Buscar este blog

14 de noviembre de 2012

Cuando fui inmortal.


Hubo un tiempo en el que fui inmortal. O eso creía en aquella época. Luego, el paso del tiempo, los años, me demostraron que realmente nada es eterno, ni tan siquiera la inmortalidad. Fue precisamente en aquella época de inmortalidad perpetua cuando todo me parecía posible, alcanzable, o por lo menos, creías que tenías derecho propio a soñarlo. En esos años, el tiempo no parecía pasar ni tener fin, y los deseos se transformaban en necesidad inmutable con solo tocar con la punta de los dedos aquello que mas anhelabas. Lo real era aquello que simplemente querías, daba igual si al final pasaba o no. Los amigos eran para siempre, así como el amor, las borracheras, las noches de insomnio, la irresponsabilidad, los padres, los fines de semana, los cómics, Boris Vian, la música rock...
Pero luego los años, la experiencia, me acabaron demostrando que nada es para siempre, ni siquiera la inmortalidad, y que esta solo es un estado transitorio que acaba desapareciendo en cuanto llegan la rutina, las obligaciones, el cansancio. Y es entonces, en aquella barrera que fronteriza los veinte años, cuando comienzas a ser un verdadero hombre adulto, permeable a todo lo que te rodea, perdida ya la ilusión por ser eterno vencedor en todas las batallas, en cada una de las confrontaciones. Algunos lo llaman madurar, otros la pérdida de la juventud, de la ilusión. Tal vez sea todo un poco verdad, pero cuando ya franqueas la mitad de tu vida, compruebas por fin que la verdadera inmortalidad existe nuevamente, que está escondida en aquellas pequeñas cosas que sustituyen a los grandes sueños, a los logros casi imposibles, y aprendes a ser mortal. Porque la inmortalidad no existe, y lo más precioso que podemos conseguir es reconocerlo y disfrutar de cada momento que se te presente.

8 de noviembre de 2012

El destino en las manos



¿Cómo se puede estar destinado a algo en la vida?
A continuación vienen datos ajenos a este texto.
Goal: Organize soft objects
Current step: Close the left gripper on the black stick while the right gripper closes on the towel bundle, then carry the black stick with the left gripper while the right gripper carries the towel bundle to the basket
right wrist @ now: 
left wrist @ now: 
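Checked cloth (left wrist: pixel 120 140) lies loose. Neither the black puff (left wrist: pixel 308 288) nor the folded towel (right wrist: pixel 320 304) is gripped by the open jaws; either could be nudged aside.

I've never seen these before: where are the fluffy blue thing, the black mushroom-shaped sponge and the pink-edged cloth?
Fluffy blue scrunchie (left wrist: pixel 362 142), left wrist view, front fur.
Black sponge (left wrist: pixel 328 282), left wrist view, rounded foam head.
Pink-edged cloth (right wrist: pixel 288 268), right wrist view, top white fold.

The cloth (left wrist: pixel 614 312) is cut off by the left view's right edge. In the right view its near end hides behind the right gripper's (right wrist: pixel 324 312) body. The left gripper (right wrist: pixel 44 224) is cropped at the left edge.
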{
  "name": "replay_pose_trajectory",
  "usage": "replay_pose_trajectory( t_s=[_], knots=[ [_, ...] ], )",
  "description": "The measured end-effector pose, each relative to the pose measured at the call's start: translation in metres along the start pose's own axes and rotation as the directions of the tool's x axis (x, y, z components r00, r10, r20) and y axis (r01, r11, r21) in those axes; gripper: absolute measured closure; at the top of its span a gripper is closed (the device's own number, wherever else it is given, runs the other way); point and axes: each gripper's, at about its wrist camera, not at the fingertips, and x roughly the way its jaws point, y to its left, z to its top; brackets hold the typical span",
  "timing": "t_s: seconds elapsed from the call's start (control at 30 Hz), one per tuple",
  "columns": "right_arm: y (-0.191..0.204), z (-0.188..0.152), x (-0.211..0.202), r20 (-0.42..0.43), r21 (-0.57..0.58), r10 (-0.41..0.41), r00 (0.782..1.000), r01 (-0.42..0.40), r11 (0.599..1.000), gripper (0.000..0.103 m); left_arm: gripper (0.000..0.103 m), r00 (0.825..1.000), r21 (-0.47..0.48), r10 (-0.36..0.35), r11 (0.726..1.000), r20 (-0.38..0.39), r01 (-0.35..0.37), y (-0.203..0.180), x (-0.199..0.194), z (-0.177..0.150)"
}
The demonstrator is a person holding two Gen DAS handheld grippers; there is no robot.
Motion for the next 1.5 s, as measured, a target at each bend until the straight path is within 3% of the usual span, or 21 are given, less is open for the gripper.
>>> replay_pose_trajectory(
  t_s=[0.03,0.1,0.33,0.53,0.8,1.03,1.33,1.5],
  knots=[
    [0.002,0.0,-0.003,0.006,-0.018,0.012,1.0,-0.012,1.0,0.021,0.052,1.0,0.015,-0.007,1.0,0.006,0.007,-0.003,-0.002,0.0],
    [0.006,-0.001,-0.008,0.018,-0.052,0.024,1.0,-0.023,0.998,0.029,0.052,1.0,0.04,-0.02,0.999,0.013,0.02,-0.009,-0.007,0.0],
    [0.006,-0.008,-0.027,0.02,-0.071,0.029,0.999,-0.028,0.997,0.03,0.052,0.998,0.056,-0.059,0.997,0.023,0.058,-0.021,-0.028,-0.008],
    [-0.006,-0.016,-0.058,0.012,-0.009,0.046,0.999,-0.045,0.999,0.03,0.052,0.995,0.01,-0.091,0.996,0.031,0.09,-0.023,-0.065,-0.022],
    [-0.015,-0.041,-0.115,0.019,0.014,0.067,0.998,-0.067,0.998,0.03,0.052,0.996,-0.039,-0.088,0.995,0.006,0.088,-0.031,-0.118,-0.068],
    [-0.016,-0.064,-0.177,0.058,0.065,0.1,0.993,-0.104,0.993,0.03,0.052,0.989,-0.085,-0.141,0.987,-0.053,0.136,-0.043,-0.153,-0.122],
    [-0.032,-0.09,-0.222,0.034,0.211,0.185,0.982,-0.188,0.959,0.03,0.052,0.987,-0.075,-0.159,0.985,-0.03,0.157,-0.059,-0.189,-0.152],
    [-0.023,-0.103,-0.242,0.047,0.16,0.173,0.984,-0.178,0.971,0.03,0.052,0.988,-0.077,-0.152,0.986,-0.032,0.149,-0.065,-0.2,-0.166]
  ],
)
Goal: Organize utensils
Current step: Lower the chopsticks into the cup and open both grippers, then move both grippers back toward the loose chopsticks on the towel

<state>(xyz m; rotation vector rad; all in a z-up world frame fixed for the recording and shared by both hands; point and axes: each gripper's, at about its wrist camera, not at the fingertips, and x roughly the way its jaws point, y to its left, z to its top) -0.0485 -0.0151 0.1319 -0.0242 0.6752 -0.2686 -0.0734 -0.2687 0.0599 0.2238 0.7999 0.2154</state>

Si nacemos de nuestros propios principios, de las manos de aquellos que nos trajeron al mundo, de todos aquellos que, queriéndolo o no, nos han ayudado a crecer, a ser nosotros mismos, a tener fe en nuestras fuerzas, en nuestras ilusiones, en nuestros proyectos, nos han enseñado algo en la vida, nos han dejado una huella imborrable porque forma parte de nuestra experiencia, nos han dado la mano para salir de innumerables pozos, o incluso de aquellos que nos han dejado tirados y eso nos ha servido para aprender algo, ¿porqué hemos de creer en el destino y no imaginar, aunque sea más difícil de creerlo, que este destino lo podemos crear nosotros mismos? Día a día, momento a momento, equivocados o no, felices o no, ilusionados o no, solo nosotros tenemos la voluntad y el derecho de poder seguir los pasos que deseemos, sin ser prejuzgados por ello por nadie  ni ninguno de los que nos rodean, de los que nos atisban, aún desde la lejanía de un parapeto de buenas intenciones. Nadie, absolutamente nadie, tiene la capacidad de decidir por nosotros. Nuestro destino nos pertenece aun a expensas de equivocarnos y perder, ya que nadie va a pagar un precio más elevado que nosotros mismos si erramos el tiro. Pero tampoco nadie va a recibir tanto si podemos trazar un camino mejor. La libertad de elegir el error es aún más necesaria que la de exigir el eterno acierto, ya que de eso se llena la palabra vivir, de no acomodarse en lo seguro y poder decidir en cada momento aquello que queremos hacer, siempre que el daño en caso de error solo recaiga en nosotros. No moverse te deja en la foto, pero también hace que el tiempo pase a tu alrededor y solo acabes siendo el recuerdo de una figura decorativa. Y para conseguir nuestro destino, solo cabe una manera, y es decidir qué hacer con él mientras aún lo tengamos en nuestras manos.